Bivariate analysis happens between 2 variables to identify the relationship between them. There are three types of bivariate analysis:
1. Numerical-Numerical (scatter plot, linear correlation)
2. Categorical-Categorical (Chi-Square)
3. Numerical-Categorical (Z-test, T-test)


[Exploratory Data Analysis Reference Article](https://www.analyticsvidhya.com/blog/2021/04/exploratory-analysis-using-univariate-bivariate-and-multivariate-analysis-techniques/)

[Exploratory Data Analysis Reference Video](https://www.youtube.com/watch?v=-o3AxdVcUtQ)


***CONCLUSIONS FROM EDA***
1. The data consisted of around 2,85,000 data points, 30 features including time and amount, and the labeled class of whether a transaction is actually fraud or not. 
2. There were no null values present in the original dataset but the data was highly skewed with 99.83% of the data points being non-fraudulent transactions.
3. The time feature had a bimodal distribution i.e. peaks falling and rising.

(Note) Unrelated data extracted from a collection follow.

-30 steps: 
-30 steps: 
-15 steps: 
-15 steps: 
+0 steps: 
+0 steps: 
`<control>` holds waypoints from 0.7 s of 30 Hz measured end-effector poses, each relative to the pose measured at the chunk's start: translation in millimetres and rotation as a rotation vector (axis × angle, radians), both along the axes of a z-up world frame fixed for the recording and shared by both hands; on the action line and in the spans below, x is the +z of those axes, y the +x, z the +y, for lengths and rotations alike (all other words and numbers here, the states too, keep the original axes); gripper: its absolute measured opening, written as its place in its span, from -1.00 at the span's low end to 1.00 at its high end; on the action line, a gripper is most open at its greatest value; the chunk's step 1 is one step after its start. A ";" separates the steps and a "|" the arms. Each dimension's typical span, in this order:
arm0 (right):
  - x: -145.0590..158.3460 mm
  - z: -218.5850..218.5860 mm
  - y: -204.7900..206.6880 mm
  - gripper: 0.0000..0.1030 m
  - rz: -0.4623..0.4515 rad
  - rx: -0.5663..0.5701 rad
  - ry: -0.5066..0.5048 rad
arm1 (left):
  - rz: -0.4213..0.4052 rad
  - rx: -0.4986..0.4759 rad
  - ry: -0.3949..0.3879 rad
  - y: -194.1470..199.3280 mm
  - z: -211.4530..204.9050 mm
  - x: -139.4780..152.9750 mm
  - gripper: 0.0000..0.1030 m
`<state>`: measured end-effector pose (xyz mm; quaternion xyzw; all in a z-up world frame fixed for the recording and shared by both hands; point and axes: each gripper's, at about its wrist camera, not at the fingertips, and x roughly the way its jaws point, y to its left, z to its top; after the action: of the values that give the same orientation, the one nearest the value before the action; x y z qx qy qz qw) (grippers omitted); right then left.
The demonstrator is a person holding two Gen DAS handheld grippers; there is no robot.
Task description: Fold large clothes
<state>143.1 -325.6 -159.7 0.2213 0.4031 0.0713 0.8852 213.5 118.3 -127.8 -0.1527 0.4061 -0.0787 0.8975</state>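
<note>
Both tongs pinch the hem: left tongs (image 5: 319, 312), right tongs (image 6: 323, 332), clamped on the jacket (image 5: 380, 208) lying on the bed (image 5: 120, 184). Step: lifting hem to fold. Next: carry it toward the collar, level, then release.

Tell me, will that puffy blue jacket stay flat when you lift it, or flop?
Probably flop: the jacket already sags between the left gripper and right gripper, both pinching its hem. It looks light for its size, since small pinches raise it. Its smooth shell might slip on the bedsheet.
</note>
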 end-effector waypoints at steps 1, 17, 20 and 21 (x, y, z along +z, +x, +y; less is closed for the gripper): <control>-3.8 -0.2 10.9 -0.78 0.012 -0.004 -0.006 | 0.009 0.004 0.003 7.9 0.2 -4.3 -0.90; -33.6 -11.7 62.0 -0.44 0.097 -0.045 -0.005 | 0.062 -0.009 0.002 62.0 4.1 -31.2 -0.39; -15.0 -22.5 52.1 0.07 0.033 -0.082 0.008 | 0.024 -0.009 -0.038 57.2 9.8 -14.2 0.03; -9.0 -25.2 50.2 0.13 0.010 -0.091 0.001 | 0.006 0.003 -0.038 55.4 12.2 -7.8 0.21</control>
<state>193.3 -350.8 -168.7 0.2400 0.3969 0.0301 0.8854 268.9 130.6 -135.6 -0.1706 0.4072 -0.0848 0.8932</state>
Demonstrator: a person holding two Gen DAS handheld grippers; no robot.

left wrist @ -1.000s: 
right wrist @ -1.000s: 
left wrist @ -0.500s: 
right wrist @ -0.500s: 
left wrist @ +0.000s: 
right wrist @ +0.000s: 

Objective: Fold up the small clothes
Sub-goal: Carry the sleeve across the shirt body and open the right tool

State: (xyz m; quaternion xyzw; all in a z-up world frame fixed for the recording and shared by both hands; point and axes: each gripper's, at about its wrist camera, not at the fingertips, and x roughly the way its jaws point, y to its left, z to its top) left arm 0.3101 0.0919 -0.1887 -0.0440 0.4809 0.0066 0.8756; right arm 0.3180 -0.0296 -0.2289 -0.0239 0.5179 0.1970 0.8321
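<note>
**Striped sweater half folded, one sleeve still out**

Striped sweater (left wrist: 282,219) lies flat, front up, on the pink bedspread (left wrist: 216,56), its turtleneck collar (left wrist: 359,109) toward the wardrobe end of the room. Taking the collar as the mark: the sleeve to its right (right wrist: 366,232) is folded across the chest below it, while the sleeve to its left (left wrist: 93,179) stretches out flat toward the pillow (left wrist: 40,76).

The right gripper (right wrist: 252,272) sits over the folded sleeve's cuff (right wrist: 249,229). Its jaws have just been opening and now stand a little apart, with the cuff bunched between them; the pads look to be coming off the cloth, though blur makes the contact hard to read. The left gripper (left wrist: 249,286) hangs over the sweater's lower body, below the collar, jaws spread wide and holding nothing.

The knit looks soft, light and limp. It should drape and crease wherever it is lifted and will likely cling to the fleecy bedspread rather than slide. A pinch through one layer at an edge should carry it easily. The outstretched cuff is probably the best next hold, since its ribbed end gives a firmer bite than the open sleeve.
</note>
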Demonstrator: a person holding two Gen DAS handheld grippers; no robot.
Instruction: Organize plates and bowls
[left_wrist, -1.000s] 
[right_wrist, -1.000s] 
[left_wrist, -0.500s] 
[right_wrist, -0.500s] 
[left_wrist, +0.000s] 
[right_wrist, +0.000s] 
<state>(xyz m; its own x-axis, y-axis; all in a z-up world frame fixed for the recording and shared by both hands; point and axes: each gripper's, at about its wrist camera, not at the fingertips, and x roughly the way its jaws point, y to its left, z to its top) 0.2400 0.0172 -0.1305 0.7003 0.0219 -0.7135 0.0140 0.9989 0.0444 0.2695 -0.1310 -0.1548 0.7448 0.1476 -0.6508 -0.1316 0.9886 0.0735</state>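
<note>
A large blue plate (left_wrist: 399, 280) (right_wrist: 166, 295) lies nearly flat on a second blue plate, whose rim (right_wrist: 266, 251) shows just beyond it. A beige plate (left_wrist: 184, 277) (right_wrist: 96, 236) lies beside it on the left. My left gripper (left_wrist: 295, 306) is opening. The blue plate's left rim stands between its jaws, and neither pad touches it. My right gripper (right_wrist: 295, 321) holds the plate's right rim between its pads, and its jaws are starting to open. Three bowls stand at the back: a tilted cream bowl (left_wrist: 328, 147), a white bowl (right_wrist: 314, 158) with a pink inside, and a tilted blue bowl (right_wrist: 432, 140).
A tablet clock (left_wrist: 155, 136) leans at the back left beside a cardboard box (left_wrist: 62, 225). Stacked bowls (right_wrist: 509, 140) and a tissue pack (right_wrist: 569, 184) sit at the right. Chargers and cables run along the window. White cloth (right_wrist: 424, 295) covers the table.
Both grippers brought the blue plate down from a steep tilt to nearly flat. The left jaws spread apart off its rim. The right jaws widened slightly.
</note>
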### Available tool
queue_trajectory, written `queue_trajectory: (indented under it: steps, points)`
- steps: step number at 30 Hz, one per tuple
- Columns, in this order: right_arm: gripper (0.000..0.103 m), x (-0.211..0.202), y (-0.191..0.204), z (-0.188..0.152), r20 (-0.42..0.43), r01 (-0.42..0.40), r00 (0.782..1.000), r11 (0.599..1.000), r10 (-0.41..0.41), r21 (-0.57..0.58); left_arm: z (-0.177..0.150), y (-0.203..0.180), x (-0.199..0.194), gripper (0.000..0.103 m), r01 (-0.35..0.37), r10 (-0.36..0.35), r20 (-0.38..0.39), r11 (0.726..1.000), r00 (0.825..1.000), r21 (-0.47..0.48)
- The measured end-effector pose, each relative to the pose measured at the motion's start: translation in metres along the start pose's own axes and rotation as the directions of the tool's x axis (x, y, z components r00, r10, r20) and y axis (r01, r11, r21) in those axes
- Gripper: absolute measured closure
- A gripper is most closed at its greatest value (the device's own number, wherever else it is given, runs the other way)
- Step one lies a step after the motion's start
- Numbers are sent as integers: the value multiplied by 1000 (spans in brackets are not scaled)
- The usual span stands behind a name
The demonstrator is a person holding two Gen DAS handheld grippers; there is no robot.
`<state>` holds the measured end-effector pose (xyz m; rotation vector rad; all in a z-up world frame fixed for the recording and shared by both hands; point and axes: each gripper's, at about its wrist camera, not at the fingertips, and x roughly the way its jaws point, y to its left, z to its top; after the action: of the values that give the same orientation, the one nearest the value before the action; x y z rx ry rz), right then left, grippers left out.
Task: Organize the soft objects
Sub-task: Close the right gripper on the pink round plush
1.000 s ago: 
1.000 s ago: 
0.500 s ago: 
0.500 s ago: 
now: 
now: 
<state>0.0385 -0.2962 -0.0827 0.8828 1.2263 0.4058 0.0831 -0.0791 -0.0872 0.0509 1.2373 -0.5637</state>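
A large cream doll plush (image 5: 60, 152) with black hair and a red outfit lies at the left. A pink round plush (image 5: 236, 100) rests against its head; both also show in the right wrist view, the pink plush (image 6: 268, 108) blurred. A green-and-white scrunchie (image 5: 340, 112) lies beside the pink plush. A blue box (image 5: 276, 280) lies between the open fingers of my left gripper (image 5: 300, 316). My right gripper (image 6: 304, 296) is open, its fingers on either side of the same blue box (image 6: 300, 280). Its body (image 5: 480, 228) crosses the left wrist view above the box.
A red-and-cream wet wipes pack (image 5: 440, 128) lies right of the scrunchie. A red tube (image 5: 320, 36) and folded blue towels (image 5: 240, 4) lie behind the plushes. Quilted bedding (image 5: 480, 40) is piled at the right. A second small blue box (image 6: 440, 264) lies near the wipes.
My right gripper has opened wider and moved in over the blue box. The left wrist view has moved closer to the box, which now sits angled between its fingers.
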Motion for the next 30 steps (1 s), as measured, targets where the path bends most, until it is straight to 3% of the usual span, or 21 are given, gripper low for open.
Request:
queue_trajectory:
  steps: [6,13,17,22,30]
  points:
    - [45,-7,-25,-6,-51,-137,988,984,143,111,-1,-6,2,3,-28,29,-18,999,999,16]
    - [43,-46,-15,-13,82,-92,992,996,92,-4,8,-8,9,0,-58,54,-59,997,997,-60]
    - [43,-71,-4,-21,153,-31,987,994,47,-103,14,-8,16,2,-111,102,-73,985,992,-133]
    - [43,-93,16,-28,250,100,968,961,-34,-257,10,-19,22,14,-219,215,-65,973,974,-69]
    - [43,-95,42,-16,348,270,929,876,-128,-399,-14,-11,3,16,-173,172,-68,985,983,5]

I have concluded that the peaks might fall due to lesser transactions during nighttime.
4. Very small proportion of transactions had amounts > 10,000 hence they were eliminated from the dataset.
5. Most of the fraudulent transactions were of small amounts (<1000 units - since we don’t know about the units about the currency).
6. The occurrence of fraudulent transactions was independent of the time of the day.





# Data Preprocessing

SCALING

[Reference Video 1](https://www.youtube.com/watch?v=goMoUHl8q6c)

[Reference Video 2](https://www.youtube.com/watch?v=mnKm3YP56PY)

[Reference Article](https://www.analyticsvidhya.com/blog/2020/04/feature-scaling-machine-learning-normalization-standardization/)

SPLITTING

[Reference Article 1](https://towardsdatascience.com/data-splitting-technique-to-fit-any-machine-learning-model-c0d7f3f1c790)

[Reference Article 2](https://towardsdatascience.com/splitting-a-dataset-e328dab2760a)

UNDERSAMPLING

Undersampling refers to a technique designed to balance the class distribution of highly skewed classification data. An imbalance dataset is referred to as the case where we have one or more classes with few examples (the minority class) and one or more classes with many examples(the majority class). Undersampling involves removing examples from the training dataset of the majority class in order to balance the class distribution. In my case, I reduced it to a 1:1 class distribution of fraudulent to non-fraudulent transactions. I randomly selected examples from the majority class and deleted them from the training dataset (Random Undersampling). 

[Handling Imbalanced Datasets](https://www.youtube.com/watch?v=JnlM4yLFNuo)

[Oversampling Undersampling Code Understanding](https://www.youtube.com/watch?v=HtBDg619ozg)

[SMOTE](https://www.youtube.com/watch?v=U3X98xZ4_no)

[Understanding Under and Oversampling Article](https://www.mastersindatascience.org/learning/statistics-data-science/undersampling/#:~:text=Undersampling%20is%20a%20technique%20to,information%20from%20originally%20imbalanced%20datasets.)

[Undersamping Algorithm for imbalanced classification](https://machinelearningmastery.com/undersampling-algorithms-for-imbalanced-classification/)

DETECTING AND REMOVING OUTLIERS

[Outlier detection and removal using IQR](https://www.youtube.com/watch?v=A3gClkblXK8)

[Outlier detection and removal using Percentile](https://www.youtube.com/watch?v=7sJaRHF03K8)

[Outlier Detection and removal: z score and standard deviation](https://www.youtube.com/watch?v=KFuEAGR3HS4)

DIMENSIONALITY REDUCTION

[PCA Main Ideas](https://www.youtube.com/watch?v=HMOI_lkzW08)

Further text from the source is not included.